#### [Exercise]
What is needed is an exact copy of the lines from the start of the records below through the line with "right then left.", without the pictures.

#### [Dataset content]
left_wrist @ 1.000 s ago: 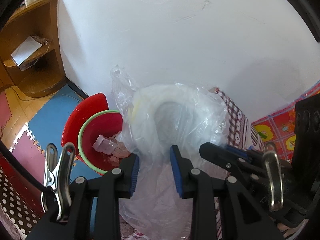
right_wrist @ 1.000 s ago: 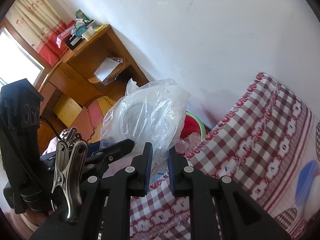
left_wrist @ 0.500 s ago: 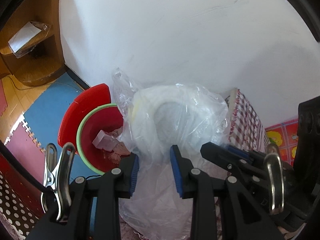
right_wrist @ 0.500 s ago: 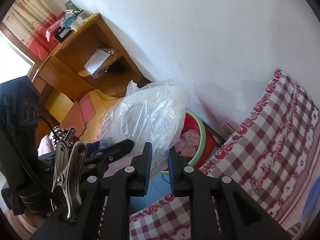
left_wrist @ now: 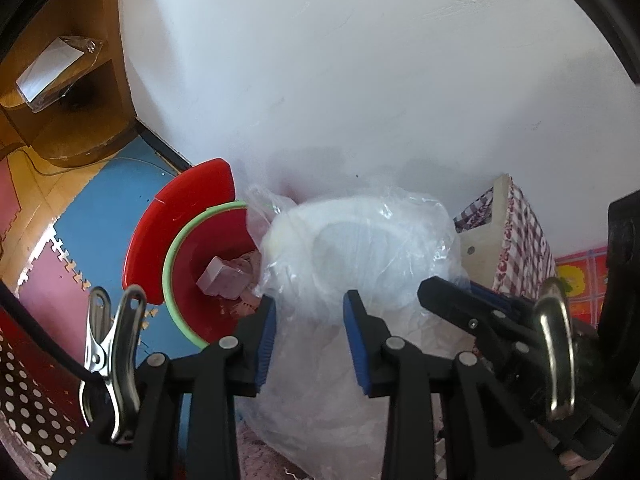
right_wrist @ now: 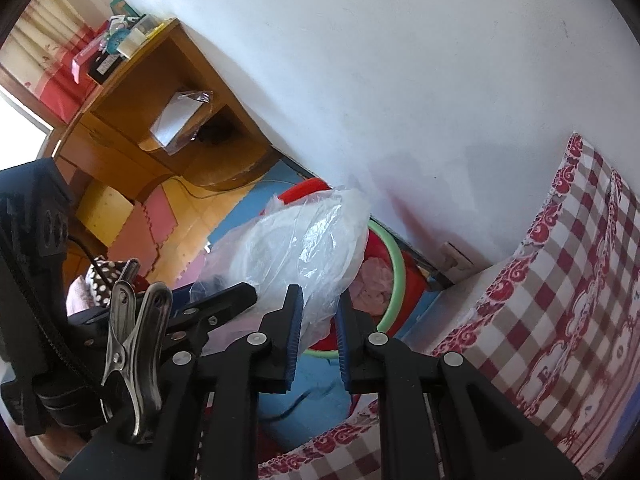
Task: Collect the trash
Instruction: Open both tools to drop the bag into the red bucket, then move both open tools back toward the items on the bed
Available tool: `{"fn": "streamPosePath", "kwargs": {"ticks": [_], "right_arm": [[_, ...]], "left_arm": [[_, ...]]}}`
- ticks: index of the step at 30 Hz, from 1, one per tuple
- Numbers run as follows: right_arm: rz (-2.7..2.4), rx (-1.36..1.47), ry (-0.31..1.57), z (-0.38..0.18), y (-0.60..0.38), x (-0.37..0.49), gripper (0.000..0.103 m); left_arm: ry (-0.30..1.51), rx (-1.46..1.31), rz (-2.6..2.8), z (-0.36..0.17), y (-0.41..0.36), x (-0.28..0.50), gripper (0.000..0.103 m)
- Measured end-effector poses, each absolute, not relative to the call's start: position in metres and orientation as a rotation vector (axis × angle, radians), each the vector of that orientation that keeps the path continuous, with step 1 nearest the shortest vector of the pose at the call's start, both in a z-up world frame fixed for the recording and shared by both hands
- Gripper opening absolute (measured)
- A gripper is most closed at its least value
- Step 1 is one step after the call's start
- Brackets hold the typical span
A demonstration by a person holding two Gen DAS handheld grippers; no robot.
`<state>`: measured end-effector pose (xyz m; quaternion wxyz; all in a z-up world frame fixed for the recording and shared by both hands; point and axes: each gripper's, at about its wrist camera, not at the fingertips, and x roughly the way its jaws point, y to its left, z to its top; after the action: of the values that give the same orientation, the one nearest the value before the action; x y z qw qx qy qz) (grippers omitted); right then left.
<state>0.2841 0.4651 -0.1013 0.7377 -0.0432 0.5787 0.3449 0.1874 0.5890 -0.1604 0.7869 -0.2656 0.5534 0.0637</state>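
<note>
Already the clear bag [left_wrist: 360, 264] hangs over the red bin [left_wrist: 200, 276], which sits at nine o'clock of it by the wall. The right gripper [right_wrist: 318, 332] is pinched on the film at its lower edge; the left gripper [left_wrist: 310, 334] has just been opening and now straddles the bag loosely. If the left lets go too soon, the slack film could swing, catch the green rim and spill beside the bin.

A white plaster wall [right_wrist: 400, 80] meets a floor of blue, pink and yellow foam mats [left_wrist: 92, 216]. A wooden corner shelf unit [right_wrist: 160, 120] stands beside a bright curtained window [right_wrist: 24, 92]; a red-checked bed [right_wrist: 560, 280] lies opposite.
</note>
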Motion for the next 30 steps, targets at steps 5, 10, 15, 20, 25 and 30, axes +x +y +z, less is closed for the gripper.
{"fn": "streamPosePath", "kwargs": {"ticks": [5, 10, 15, 20, 25, 30], "right_arm": [[0.757, -0.08, 1.29, -0.107, 0.457, 0.288, 0.016], [0.757, -0.066, 1.282, -0.106, 0.452, 0.292, 0.017], [0.763, -0.059, 1.285, -0.103, 0.448, 0.293, 0.017], [0.768, -0.056, 1.281, -0.101, 0.444, 0.288, 0.017], [0.766, -0.049, 1.275, -0.098, 0.441, 0.283, 0.017], [0.755, -0.028, 1.273, -0.093, 0.436, 0.277, 0.017]], "left_arm": [[1.198, -0.561, 0.147, -0.162, 0.589, 0.19, 0.035], [1.194, -0.515, 0.171, -0.158, 0.589, 0.19, 0.038], [1.187, -0.528, 0.177, -0.156, 0.594, 0.19, 0.038], [1.188, -0.505, 0.176, -0.153, 0.591, 0.188, 0.038], [1.191, -0.506, 0.17, -0.151, 0.589, 0.185, 0.038], [1.188, -0.496, 0.17, -0.147, 0.59, 0.178, 0.038]]}}
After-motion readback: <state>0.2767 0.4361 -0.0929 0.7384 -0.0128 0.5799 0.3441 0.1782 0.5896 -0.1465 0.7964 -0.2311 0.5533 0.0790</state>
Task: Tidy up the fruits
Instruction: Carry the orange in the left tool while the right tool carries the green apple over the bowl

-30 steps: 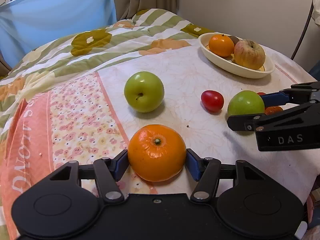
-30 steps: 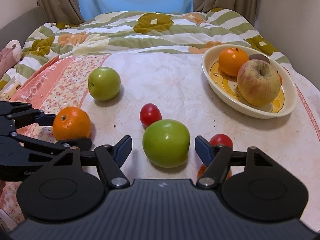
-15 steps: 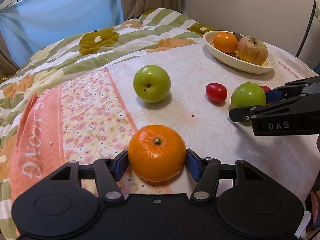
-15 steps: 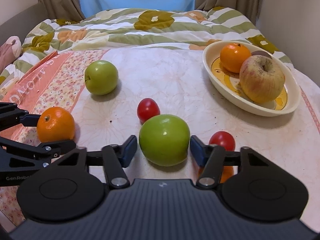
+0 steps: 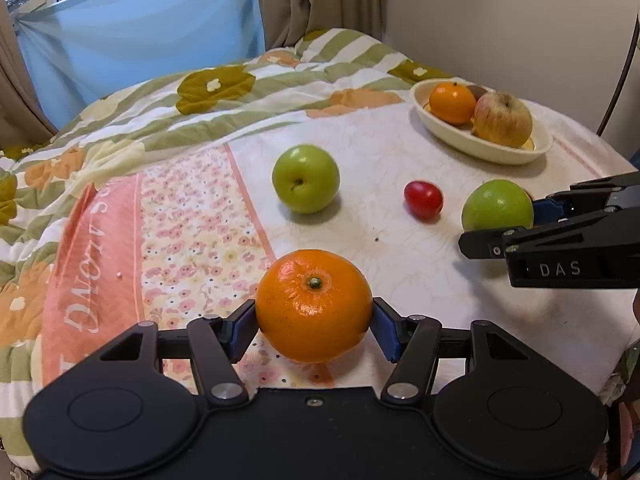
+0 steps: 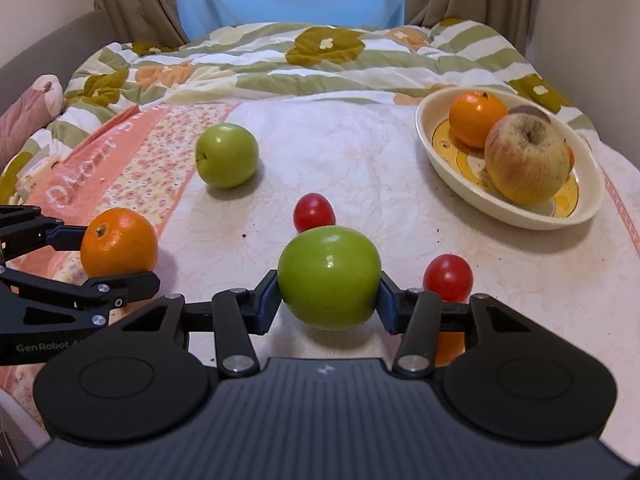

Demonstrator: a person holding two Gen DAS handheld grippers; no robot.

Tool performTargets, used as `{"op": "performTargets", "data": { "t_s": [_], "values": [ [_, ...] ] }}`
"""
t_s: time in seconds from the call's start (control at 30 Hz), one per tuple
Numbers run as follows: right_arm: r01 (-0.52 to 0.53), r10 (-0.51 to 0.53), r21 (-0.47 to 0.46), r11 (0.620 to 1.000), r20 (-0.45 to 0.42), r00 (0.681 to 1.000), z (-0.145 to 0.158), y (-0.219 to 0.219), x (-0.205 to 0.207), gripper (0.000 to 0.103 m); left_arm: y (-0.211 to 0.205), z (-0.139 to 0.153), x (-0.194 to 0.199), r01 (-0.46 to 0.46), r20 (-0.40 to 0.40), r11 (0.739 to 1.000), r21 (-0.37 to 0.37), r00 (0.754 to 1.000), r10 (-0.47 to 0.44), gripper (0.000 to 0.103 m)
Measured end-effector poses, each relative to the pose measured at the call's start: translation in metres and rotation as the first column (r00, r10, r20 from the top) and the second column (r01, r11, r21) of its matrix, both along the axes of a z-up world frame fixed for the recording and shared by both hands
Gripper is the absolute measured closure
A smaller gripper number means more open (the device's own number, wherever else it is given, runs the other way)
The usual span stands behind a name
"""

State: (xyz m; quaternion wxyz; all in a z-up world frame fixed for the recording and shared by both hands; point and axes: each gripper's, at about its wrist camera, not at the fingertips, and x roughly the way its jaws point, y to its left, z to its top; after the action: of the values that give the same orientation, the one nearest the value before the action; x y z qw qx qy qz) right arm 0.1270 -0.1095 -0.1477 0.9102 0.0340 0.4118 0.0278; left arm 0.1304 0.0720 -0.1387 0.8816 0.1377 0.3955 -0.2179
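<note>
We have the left gripper [image 5: 314, 330] pinching an orange [image 5: 314, 305] between its blue pads near the front left edge of the table [image 5: 400, 148], and the right gripper [image 6: 329, 303] pinching a green apple [image 6: 329, 277] toward the front right.

Around them, a second green apple [image 5: 306, 178] sits near the middle of the table, a red tomato [image 6: 314, 212] lies just behind the held apple, and another tomato [image 6: 448, 277] lies beside the right gripper's right finger. The bowl [image 6: 424, 132] stands at the far right edge, holding an orange [image 6: 476, 119] and a reddish-yellow apple [image 6: 527, 164].

A dark fruit behind that apple is mostly hidden, and an orange thing under the right gripper's right finger is cut off; we cannot tell what either is.

We read "DAS" on the right gripper in the left view, "GenRobot" on the left gripper in the right view, and pale lettering on the tablecloth's [image 5: 100, 240] pink band, too partial to read.
</note>
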Motion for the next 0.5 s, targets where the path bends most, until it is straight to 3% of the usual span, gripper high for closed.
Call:
{"op": "performTargets", "data": {
  "t_s": [0.5],
  "values": [
    [-0.015,0.014,0.011,1.000,0.072,0.997,0.064,-0.044,-0.040,0.039,-0.039,0.066,-0.025,-0.036,0.078,0.999,-0.038,0.996,0.038,0.039]
  ]
}}
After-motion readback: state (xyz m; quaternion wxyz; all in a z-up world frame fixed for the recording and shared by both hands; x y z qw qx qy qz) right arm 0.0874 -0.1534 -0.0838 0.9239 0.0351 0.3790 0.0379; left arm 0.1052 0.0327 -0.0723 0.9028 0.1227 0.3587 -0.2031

#### [Answer space]
left_wrist @ 1.000 s ago: 
right_wrist @ 1.000 s ago: 
left_wrist @ 0.500 s ago: 
right_wrist @ 0.500 s ago: 
left_wrist @ now: 
right_wrist @ now: 
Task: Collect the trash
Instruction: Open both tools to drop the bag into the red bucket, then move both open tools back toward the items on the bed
Available tool: `{"fn": "streamPosePath", "kwargs": {"ticks": [_], "right_arm": [[_, ...]], "left_arm": [[_, ...]]}}`
- ticks: index of the step at 30 Hz, from 1, one per tuple
- Numbers run as follows: right_arm: rz (-2.7..2.4), rx (-1.36..1.47), ry (-0.31..1.57), z (-0.38..0.18), y (-0.60..0.38), x (-0.37..0.49), gripper (0.000..0.103 m); left_arm: ry (-0.30..1.51), rx (-1.46..1.31), rz (-2.6..2.8), z (-0.36..0.17), y (-0.41..0.36), x (-0.28..0.50), gripper (0.000..0.103 m)
- Measured end-effector poses, each absolute, not relative to the call's start: position in metres and orientation as a rotation vector (axis × angle, radians), each the vector of that orientation that keeps the path continuous, with step 1 nearest the shortest vector of the pose at the call's start, both in a z-up world frame fixed for the recording and shared by both hands
- Gripper opening absolute (measured)
- A gripper is most closed at its least value
- Step 1 is one step after the call's start
- Brackets hold the typical span
A demonstration by a person holding two Gen DAS handheld grippers; no robot.
`<state>`: measured end-effector pose (xyz m; quaternion wxyz; all in a z-up world frame fixed for the recording and shared by both hands; point and axes: each gripper's, at about its wrist camera, not at the fingertips, and x roughly the way its jaws point, y to its left, z to its top; after the action: of the values that give the same orientation, the one nearest the value before the action; x y z qw qx qy qz) (grippers omitted); right then left.

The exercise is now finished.